Implementation:Datahub project Datahub HdfsPlatform
| Knowledge Sources | |
|---|---|
| Domains | OpenLineage_Integration, Platform_Detection |
| Last Updated | 2026-02-10 00:00 GMT |
Overview
Description
HdfsPlatform is a Java enum in the OpenLineage converter module that maps filesystem URI scheme prefixes to DataHub platform identifiers and provides a method to check whether a given prefix corresponds to a known filesystem platform.
The enum defines seven platform categories:
- S3 -- Amazon S3 (
s3,s3a,s3n) - GCS -- Google Cloud Storage (
gs,gcs) - ABFS -- Azure Blob File System (
abfs,abfss) - WASB -- Azure Blob Storage legacy (
wasb,wasbs) - DBFS -- Databricks File System (
dbfs) - FILE -- Local filesystem (
file) - HDFS -- Hadoop Distributed File System (default, no specific prefixes)
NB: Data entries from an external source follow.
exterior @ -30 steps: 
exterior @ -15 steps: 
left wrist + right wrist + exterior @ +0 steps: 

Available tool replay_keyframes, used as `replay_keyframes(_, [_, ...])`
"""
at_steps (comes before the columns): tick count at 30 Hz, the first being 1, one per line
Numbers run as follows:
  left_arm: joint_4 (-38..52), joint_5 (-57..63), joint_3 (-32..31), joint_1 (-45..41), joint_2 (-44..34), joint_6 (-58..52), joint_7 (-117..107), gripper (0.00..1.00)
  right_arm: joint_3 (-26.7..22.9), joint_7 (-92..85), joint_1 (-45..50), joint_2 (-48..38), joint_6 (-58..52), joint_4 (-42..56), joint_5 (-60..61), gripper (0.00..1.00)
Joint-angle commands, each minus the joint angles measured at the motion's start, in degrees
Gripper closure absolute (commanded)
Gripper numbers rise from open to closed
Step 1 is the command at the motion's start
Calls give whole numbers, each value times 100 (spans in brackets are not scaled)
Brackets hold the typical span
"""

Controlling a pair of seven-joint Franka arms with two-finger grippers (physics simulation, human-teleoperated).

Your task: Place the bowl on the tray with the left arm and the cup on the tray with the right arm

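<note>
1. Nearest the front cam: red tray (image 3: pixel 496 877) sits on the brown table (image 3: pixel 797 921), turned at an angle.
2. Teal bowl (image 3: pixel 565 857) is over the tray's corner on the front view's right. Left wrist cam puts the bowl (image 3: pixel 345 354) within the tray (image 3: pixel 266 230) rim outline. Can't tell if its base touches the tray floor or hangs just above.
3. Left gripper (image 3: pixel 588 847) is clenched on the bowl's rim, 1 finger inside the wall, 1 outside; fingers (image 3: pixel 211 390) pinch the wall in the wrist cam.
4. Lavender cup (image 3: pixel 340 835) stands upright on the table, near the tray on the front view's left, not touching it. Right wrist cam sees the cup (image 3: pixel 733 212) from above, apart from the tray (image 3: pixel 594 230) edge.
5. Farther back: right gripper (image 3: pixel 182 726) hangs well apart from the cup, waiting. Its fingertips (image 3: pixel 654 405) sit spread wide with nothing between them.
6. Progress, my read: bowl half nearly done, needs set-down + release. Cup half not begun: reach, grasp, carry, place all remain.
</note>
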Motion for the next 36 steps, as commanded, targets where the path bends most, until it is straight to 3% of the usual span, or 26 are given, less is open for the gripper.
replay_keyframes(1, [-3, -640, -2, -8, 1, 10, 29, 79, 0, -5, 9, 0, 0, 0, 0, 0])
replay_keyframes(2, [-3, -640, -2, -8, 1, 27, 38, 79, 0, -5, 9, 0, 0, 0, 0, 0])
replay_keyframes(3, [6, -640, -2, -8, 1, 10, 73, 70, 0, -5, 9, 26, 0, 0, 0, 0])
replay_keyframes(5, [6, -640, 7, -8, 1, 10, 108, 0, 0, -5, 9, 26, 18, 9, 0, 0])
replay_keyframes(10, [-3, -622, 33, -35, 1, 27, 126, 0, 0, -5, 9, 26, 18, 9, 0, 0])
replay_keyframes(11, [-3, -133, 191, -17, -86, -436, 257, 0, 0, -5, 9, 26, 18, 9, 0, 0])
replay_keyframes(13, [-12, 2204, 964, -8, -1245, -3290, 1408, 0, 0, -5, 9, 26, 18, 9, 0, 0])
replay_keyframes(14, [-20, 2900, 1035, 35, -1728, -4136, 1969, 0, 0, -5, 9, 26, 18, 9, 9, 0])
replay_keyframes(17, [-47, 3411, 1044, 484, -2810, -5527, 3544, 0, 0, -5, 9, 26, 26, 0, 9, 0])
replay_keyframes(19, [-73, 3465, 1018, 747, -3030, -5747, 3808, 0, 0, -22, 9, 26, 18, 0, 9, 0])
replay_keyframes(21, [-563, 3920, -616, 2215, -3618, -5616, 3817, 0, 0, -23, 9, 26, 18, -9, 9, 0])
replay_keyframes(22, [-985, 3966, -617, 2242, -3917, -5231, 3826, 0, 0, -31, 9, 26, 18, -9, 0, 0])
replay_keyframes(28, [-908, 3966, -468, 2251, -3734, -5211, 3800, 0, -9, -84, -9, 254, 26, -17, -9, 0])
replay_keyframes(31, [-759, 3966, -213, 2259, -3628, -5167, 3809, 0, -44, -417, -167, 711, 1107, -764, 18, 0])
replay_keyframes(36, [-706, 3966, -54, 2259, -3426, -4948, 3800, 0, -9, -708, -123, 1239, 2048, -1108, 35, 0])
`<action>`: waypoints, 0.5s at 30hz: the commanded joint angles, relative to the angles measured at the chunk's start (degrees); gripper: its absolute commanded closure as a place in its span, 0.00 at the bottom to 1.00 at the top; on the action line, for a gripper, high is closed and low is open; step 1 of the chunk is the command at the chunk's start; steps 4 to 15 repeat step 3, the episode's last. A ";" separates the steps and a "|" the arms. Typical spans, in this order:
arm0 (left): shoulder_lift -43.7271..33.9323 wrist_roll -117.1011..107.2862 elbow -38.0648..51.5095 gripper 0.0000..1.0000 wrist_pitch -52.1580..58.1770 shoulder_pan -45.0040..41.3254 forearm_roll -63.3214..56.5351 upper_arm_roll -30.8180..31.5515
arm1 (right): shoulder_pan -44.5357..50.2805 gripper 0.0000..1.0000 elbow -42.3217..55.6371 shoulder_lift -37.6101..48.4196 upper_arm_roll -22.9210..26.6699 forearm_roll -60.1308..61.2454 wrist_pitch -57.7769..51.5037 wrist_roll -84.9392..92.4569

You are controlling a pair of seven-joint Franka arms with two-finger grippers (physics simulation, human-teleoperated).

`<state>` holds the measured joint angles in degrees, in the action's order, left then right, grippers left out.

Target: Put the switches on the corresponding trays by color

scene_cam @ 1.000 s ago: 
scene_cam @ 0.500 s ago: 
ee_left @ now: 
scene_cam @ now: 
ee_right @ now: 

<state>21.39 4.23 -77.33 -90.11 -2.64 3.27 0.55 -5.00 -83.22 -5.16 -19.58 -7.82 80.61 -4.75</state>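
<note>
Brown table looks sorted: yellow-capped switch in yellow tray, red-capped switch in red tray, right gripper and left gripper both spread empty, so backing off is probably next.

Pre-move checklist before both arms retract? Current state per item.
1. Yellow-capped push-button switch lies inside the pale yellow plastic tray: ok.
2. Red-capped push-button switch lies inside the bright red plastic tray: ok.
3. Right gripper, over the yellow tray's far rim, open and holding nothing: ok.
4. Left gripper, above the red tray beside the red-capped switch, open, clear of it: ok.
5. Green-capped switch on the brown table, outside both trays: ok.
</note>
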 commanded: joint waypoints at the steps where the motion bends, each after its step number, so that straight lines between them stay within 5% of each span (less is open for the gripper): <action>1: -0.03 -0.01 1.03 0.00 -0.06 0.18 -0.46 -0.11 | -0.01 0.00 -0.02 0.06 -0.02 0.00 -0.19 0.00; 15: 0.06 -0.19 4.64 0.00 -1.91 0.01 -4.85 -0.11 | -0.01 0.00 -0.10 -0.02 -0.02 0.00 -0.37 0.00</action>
Each enum constant holds a list of recognized URI prefixes and the corresponding DataHub platform string.
Usage
Used by the OpenLineage dataset resolution logic to determine whether a URI prefix represents a known filesystem platform, primarily through the isFsPlatformPrefix method.
Code Reference
Source Location
metadata-integration/java/openlineage-converter/src/main/java/io/datahubproject/openlineage/dataset/HdfsPlatform.java
Signature
public enum HdfsPlatform {
S3(Arrays.asList("s3", "s3a", "s3n"), "s3"),
GCS(Arrays.asList("gs", "gcs"), "gcs"),
ABFS(Arrays.asList("abfs", "abfss"), "abs"),
WASB(Arrays.asList("wasb", "wasbs"), "abs"),
DBFS(Collections.singletonList("dbfs"), "dbfs"),
FILE(Collections.singletonList("file"), "file"),
HDFS(Collections.emptyList(), "hdfs");
public final List<String> prefixes;
public final String platform;
HdfsPlatform(List<String> prefixes, String platform)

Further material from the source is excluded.